2014 Urbino Project Students and Faculty

2014 Urbino Project Students and Faculty


Students with a truffle hunter.

Between May 30 and June 29, 2014, 41 student journalists from around the world developed multimedia journalism stories to document the people and places of Urbino and the Marche Region of Italy. They came from James Madison University, Kennesaw State University, Mount Royal University, University of Wisconsin – Milwaukee, Colorado State University, University of Northern Iowa, California State University – Fullerton, University of Illinois at Urbana-Champaign, Carleton University, Louisiana Scholars’ College, and Bahçeşehir Üniversitesi.

The Urbino Project

Nineteen students created multimedia journalism pieces with text, photos and video. Another 16 students created magazine stories with text and photos. Six students from James Madison University worked on the creation of a promotional video. All of their work is shown on this website. 

Students learned how to navigate as professional journalists in a foreign culture by working with Italian interpreters and crafting ready-to-publish features and news stories. They also studied “survival” Italian to learn about the history and culture of the region.

Students Learning Video Production in the Piazza

Students Learning Video Production in the Piazza

The project was developed by the Institute for Education in International Media (ieiMedia) and was co-sponsored by the School of Media Arts & Design at James Madison University.
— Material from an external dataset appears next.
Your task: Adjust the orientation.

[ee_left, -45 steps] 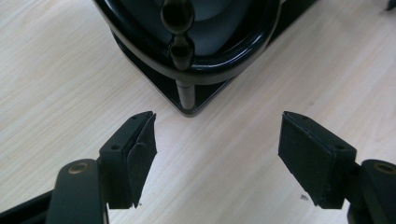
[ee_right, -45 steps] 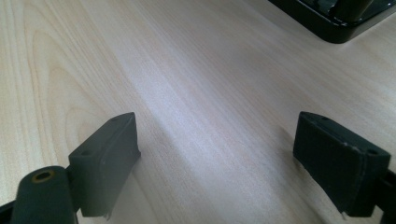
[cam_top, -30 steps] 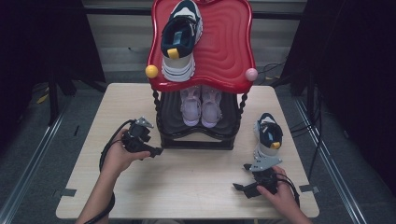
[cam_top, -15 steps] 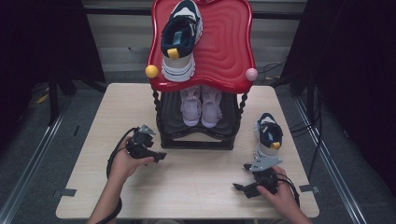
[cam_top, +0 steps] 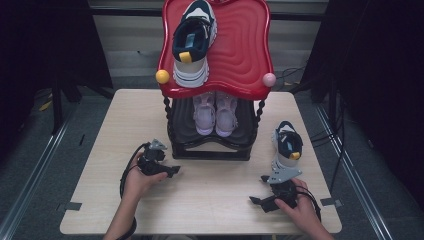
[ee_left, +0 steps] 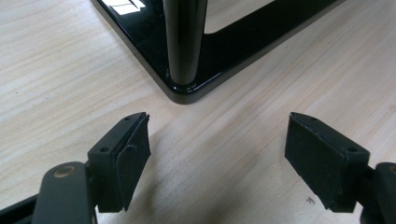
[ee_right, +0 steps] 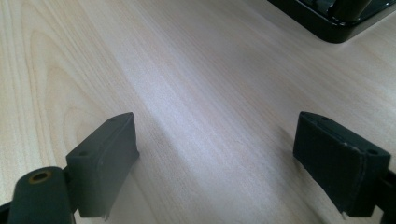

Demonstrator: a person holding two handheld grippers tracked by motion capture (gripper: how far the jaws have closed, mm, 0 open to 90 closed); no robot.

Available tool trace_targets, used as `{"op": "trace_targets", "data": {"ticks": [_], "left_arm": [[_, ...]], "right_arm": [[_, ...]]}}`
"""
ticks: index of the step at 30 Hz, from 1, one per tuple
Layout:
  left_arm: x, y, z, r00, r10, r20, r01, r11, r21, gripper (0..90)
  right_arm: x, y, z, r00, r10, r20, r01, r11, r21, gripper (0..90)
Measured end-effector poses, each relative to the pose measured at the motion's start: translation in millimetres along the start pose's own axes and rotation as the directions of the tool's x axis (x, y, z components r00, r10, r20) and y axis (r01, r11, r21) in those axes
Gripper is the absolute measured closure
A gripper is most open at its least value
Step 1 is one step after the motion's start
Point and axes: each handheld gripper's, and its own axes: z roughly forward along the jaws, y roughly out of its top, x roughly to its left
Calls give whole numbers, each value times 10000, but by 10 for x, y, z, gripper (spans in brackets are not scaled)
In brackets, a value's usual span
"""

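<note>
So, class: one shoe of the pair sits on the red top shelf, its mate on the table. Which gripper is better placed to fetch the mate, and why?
Right. The right gripper, jaws open and empty, rests just in front of the loose shoe. The left gripper sits by the rack's far corner.

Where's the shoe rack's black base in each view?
High view: black base at centre, below the red shelf.
Left gripper view: one corner of it, with a post, at top centre.
Right gripper view: a corner at the top right.
Shared landmark: the pale wooden table it stands on.
</note>
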Motion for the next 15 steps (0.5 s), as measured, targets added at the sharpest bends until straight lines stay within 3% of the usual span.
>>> {"op": "trace_targets", "data": {"ticks": [9,15], "left_arm": [[20,-92,42,9995,16,-321,-27,9995,-317,186],[6,-123,83,9967,482,-659,-519,9971,-553,154]], "right_arm": [[-1,0,0,10000,-20,-1,20,10000,-3,132],[-2,0,0,10000,-18,-3,18,10000,-1,132]]}}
Students were coached by an experienced staff, including a Pulitzer Prize-winning journalist, two former Washington Post and White House photographers and major television market videographers and reporters. Students were taught writing, photojournalism and online video with emphasis on experiential learning. 


Student reporters were not required to have Italian language background. Instead, they worked with University of Urbino foreign language students who served as interpreters/translators. They helped guide our reporters through the culture and worked with them during the story development process. Interpreters included Sofia Sacconi, Veronica Dadi, Vitalba Conte, Alessandra Di Sante, Roberta Schiralli, Simona di Carlo, Alessandra Rioldi, Silvia Malagoli, Michele De Gregorio, Lucia D’Agostino, Vanessa Cammarota and Luca Ambrogiani. We are indebted to them all for their assistance.

The City

Urbino is a picturesque Renaissance hill town and the capital of the Marche region of central Italy. Although Urbino was a Roman and medieval city, its peak came during the 15th century when Duke Federico da Montefeltro established one of Europe’s most illustrious courts. Its impressive Ducal Palace houses one of the most important collections of Renaissance paintings in Italy. Urbino’s historic center is a UNESCO World Heritage Site.

Students on an outing to a cantina (winery).

The same students on an outing to a cantina (winery).

Urbino lies in the northern part of central Italy’s Marche Region, nestled between the Apennine Mountains and the Adriatic Sea. Many say the Renaissance started here. The Duke of Urbino’s twin-turreted palace still houses an outstanding collection of period art. Other attractions include a unique botanical garden and the boyhood home of the Renaissance artist Raphael. Lively beach towns are a bus ride away. Students lived and learned at the University of Urbino, with all meals included.

The University

The University of Urbino is situated in a Renaissance hill town in the northeastern part of central Italy. The university was founded in 1506, and currently has about 20,000 students, many of whom are from overseas. The university has no central campus as such, and instead occupies numerous buildings throughout the town and in the surrounding countryside.